Analytic Engine

The analytic engine provides a highly flexible and adaptable data model which supports advanced calculations and correlations in real-time. The data model can maintain static and dynamic information on various types of entities including employees, accounts, customers, and others. It can be adapted to specific process and requirements of the organization.

The data captured by the system from various sources is sent to the rule engine in a normalized way, so the platform from which the data has been captured and the way it has been captured become transparent to the analytic engine.

The analytic engine accepts two types of input:

  • User activity events which are identified from the captured user screens which are continuously captured by the system through network sniffing. These events are mapped as “Facts” within the analytic engine.
  • Data from the organization databases and applications log files, for example indication of accounts which belong to celebrities or organization’s executives. This type of indication is typically not displayed on the user screens captured by the system, yet it is important for detecting suspicious behavior.

The system builds a profile for every type of entity, including employees, accounts, customers, ATM devices, debit cards, IP addresses, etc.
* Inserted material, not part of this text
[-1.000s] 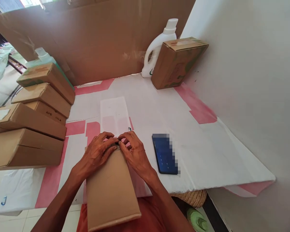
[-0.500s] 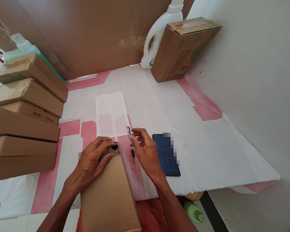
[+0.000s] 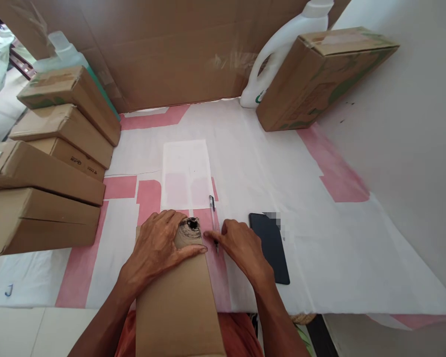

The system is highly flexible and enables the customer to build any profile independently, with no need for support from Intellinx. Profiles can be built on any platform and across multiple channels. The system collects data from different channels and consolidates it into one source.

Predefined profile indicators can be adapted to an organization’s specific requirements to signify deviant behavior. Once the system identifies suspicious behavior, it issues alerts in real time, near real time or batch. Real-time alerts can be used for suspending a user or blocking transactions.

One of the unique features of Intellinx is applying new business rules to historic recorded data, which is made possible through the recording and storage of all user activity, regardless of whether it is suspicious or not. This allows internal auditors to check for new potential fraud scenarios in the organization’s pre-recorded data.